Tuesday, August 30th 2022

AMD "Zen 4" Dies, Transistor-Counts, Cache Sizes and Latencies Detailed

Aug 30th, 2022 04:17 Discuss (41 Comments)

As we await technical documents from AMD detailing its new "Zen 4" microarchitecture, particularly the all-important CPU core Front-End and Branch Prediction units that have contributed two-thirds of the 13% IPC gain over the previous-generation "Zen 3" core, the tech enthusiast community is already decoding images from the Ryzen 7000 series launch presentation. "Skyjuice" presented the first annotation of the "Zen 4" core, revealing its large branch-prediction unit, enlarged micro-op cache, TLB, load/store unit, and dual-pumped 256-bit FPU that enables AVX-512 support. A quarter of the core's die-area is also taken up by the 1 MB dedicated L2 cache.

Chiakokhua (aka Retired Engineer) posted a table detailing the various caches and their latencies, comparing it with those of the "Zen 3" core. As AMD's Mark Papermaster revealed in the Ryzen 7000 launch event, the company has enlarged the micro-op cache of the core from 4 K entries to 6.75 K entries. The L1I and L1D caches remain 32 KB in size, each; while the L2 cache has doubled in size. The enlargement of the L2 cache has slightly increased latency, from 12 cycles to 14. Latency of the shared L3 cache is also up, from 46 cycles to 50 cycles. The reorder buffer (ROB) in the dispatch stage has been enlarged from 256 entries to 320 entries. The L1 branch target buffer (BTB) has increased in size from 1 KB to 1.5 KB.

The Zen 4 CCD is slightly smaller than the Zen 3 CCD despite the higher transistor-counts, thanks to the switch to 5 nm (TSMC N5 process). The CCD measures 70 mm², in comparison to the 83 mm² "Zen 3" CCD. The transistor-count of the "Zen 4" CCD is 6.57 billion, a whopping 58 percent increase from that of the "Zen 3" CCD and its 4.15 billion transistor-count.

The cIOD (client I/O die) sees a big chunk of innovation. It's built on the 6 nm (TSMC N6) node, which is a big leap from the GlobalFoundries 12 nm node that the cIOD of Ryzen 5000 series processors were made on. It also incorporates certain power-management features from the Ryzen 6000 "Rembrandt" processors. This cIOD packs an iGPU based on the RDNA2 graphics architecture, besides the DDR5 memory controllers, and a PCI-Express Gen 5 root complex. The new 6 nm cIOD measures 124.7 mm², compared to the slightly larger 124.9 mm² cIOD of the Ryzen 5000 series.

The "Raphael" multi-chip module has one CCD for the 6-core and 8-core SKUs, and two CCDs for the 12-core and 16-core SKUs. "Raphael" is built in the Socket AM5 package.
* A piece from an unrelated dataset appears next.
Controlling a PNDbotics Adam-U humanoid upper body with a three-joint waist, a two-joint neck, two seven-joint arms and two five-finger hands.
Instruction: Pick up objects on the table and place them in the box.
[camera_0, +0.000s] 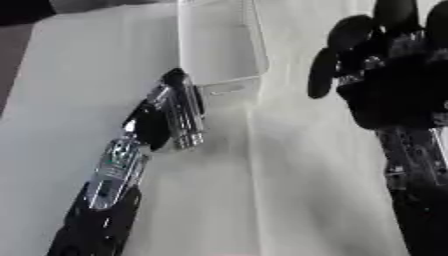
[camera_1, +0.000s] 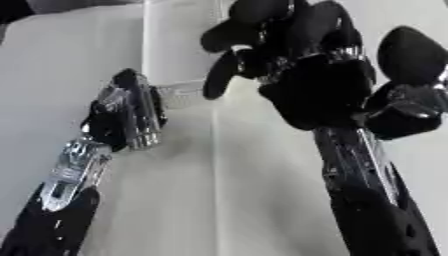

AMD is rumored to be readying a thin BGA package of "Raphael" for high-performance notebook platforms, which it's codenamed "Dragon Range." These processors will come in various 45 W, 55 W, and 65 W TDP points, powering high-end gaming notebooks.

Sources: Chiakokhua (Twitter), Skyjuice (Twitter), Skyjuice (Angstronomics)

Add your own comment

41 Comments on AMD "Zen 4" Dies, Transistor-Counts, Cache Sizes and Latencies Detailed

Gungar

58% transistors increase for 13% IPC increase. They are having a hard time increasing IPC.

ModEl4

Didn't Mark Papermaster said also that Zen4c core is around half the area of Zen4 core? (4nm vs 5nm comparison) Also that the architecture is optimised for lower frequency and with higher efficiency vs Zen4.
I'm really curious what gaming performance difference Zen4c will have vs Zen3+
Although AMD slides are showing Strix Point with Zen5 cores my first thought was Zen5c due to mobile segment.

Wirko

btarunrthe company has enlarged the micro-op cache of the core from 4 KB to 6.75 KB

It's probably the number of entries, not bytes. Same goes for BTB.
It would be interesting to know the sizes of various internal data structures in bytes/bits, though.

Daven

ModEl4Didn't Mark Papermaster said also that Zen4c core is around half the area of Zen4 core? (4nm vs 5nm comparison) Also that the architecture is optimised for lower frequency and with higher efficiency vs Zen4.
I'm really curious what gaming performance difference Zen4c will have vs Zen3+
Although AMD slides are showing Strix Point with Zen5 cores my first thought was Zen5c due to mobile segment.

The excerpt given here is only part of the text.